Black Cat is a great band. The only thing is that they insist on hanging that stupid budweiser neon light up everywhere they go. They aren't sponsored by them or anything, I think they just like the glow. Do yourself a favor and try to ignore the sign and get into the music. Close your eyes if you have to...

Jack dittles
In celebration of our victory over ole simrell, tim and sam (of Sam and Levi, our old friends and gracious hosts) invented a very special libation...the Jack Dittle. What's a Jack Dittle, you ask? It's a shot of Jack Daniels sour mash whiskey marinated over a bed of obliterated skittles brand candy. If you're over 21, try it. If you're under 21, try replacing the JD with Mountain Dew. 

 Now that's a little hat

  Cheese puffs, powder puffs
Right before I snapped this picture, tim was sitting there in the floor filling his mouth with cheese puffs and jabbering away about god-knows-what.

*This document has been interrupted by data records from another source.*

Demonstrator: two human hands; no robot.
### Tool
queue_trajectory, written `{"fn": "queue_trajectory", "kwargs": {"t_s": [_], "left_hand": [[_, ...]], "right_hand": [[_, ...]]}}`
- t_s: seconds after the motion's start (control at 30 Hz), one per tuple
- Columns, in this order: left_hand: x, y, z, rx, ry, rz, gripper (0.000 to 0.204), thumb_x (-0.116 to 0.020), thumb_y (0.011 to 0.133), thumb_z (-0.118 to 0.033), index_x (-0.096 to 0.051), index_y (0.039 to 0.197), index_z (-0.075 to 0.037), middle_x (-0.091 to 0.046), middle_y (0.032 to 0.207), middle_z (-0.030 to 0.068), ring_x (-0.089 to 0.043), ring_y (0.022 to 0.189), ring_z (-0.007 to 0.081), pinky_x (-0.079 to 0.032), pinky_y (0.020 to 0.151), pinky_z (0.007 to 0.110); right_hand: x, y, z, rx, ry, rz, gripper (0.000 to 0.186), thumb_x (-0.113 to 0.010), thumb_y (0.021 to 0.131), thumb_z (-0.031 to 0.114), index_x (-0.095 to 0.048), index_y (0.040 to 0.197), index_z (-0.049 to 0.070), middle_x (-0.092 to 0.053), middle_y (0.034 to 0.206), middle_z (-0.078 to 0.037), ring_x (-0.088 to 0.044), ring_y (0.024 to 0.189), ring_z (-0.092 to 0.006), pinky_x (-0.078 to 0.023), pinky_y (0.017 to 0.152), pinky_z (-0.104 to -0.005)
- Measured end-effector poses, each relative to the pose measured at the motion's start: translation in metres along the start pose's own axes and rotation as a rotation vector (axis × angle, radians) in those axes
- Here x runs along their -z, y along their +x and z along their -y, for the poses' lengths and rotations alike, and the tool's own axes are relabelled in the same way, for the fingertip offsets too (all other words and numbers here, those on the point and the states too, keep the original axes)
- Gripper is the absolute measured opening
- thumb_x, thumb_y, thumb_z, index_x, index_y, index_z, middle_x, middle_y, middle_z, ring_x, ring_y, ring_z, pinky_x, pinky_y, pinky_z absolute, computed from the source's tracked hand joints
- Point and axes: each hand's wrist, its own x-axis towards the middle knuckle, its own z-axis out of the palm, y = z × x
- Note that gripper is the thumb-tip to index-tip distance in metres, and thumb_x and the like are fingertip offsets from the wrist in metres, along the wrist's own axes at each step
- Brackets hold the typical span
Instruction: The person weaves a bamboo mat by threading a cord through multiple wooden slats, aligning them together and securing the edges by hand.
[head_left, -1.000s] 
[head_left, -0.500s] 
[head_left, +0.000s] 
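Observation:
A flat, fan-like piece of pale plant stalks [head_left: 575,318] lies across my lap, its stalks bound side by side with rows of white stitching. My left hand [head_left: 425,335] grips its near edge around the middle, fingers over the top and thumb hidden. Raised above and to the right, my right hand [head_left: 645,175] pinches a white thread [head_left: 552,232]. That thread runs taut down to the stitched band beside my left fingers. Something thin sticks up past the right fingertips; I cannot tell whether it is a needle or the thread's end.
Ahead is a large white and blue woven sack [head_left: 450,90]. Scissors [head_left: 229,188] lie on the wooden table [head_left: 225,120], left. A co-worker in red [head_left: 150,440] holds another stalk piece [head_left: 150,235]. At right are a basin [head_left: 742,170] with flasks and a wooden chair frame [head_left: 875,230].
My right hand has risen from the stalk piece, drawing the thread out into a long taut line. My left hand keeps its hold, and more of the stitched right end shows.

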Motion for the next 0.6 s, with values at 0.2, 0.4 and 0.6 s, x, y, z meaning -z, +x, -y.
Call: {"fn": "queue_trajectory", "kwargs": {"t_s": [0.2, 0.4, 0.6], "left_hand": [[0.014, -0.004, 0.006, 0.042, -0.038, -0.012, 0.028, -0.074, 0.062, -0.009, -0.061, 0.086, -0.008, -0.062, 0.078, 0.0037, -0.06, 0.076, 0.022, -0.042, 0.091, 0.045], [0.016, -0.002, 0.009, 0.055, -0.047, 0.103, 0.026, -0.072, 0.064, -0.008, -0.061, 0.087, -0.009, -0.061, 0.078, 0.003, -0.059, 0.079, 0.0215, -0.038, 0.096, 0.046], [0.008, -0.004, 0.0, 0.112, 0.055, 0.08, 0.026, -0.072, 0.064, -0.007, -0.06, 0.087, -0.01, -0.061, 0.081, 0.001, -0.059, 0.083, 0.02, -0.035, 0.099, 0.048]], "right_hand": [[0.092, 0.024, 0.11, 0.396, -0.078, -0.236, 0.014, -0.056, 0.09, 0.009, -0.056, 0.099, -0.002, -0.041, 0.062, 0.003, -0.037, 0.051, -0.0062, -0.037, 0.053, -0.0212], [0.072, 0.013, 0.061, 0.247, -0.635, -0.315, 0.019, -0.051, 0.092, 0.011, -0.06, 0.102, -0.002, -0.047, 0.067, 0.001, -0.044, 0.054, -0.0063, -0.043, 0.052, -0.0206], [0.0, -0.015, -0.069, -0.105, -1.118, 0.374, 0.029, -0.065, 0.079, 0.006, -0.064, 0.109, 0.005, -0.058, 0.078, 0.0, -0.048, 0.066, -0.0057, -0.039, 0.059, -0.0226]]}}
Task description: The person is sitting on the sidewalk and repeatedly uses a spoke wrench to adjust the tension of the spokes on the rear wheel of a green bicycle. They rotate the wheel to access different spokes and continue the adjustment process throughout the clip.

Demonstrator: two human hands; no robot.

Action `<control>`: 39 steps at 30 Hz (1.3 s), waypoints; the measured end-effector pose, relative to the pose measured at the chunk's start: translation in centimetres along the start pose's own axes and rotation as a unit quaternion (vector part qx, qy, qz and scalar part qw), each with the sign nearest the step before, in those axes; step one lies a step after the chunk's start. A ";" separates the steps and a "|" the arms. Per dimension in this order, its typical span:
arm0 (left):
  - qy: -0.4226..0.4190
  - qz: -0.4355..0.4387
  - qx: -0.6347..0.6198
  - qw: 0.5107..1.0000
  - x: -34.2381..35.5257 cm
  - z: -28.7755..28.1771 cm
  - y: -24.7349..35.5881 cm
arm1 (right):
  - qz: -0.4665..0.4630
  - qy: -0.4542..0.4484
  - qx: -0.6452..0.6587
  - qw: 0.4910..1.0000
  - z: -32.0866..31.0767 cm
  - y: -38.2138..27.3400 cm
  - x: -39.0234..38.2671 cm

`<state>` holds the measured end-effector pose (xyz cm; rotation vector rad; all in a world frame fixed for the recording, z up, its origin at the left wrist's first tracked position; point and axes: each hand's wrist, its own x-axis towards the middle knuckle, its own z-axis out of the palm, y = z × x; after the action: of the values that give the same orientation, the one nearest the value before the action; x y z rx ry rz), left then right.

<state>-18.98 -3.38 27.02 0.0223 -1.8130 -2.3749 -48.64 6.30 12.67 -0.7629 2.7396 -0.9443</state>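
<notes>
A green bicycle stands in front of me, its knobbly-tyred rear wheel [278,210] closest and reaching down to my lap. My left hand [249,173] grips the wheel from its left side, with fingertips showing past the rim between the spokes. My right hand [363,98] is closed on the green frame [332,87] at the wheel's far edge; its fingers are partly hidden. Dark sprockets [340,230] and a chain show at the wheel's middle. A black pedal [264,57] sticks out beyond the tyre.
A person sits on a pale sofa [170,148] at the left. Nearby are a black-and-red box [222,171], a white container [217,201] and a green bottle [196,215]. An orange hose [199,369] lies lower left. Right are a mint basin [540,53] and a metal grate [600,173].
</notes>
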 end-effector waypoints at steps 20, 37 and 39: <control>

Bryant, being the refined gentleman that he is, got pretty fed up with tim yaking with his mouthful like he was. So, he jerked that bucket of cheese poofs out of tim's hands and started cramming them in his mouth going "doi doi doi, ibelieveibelieveibelieveibelieve in rude manners...". It was a pretty tense scene for a minute, but blood is thicker than water, so everything was cool by the time we went to bed.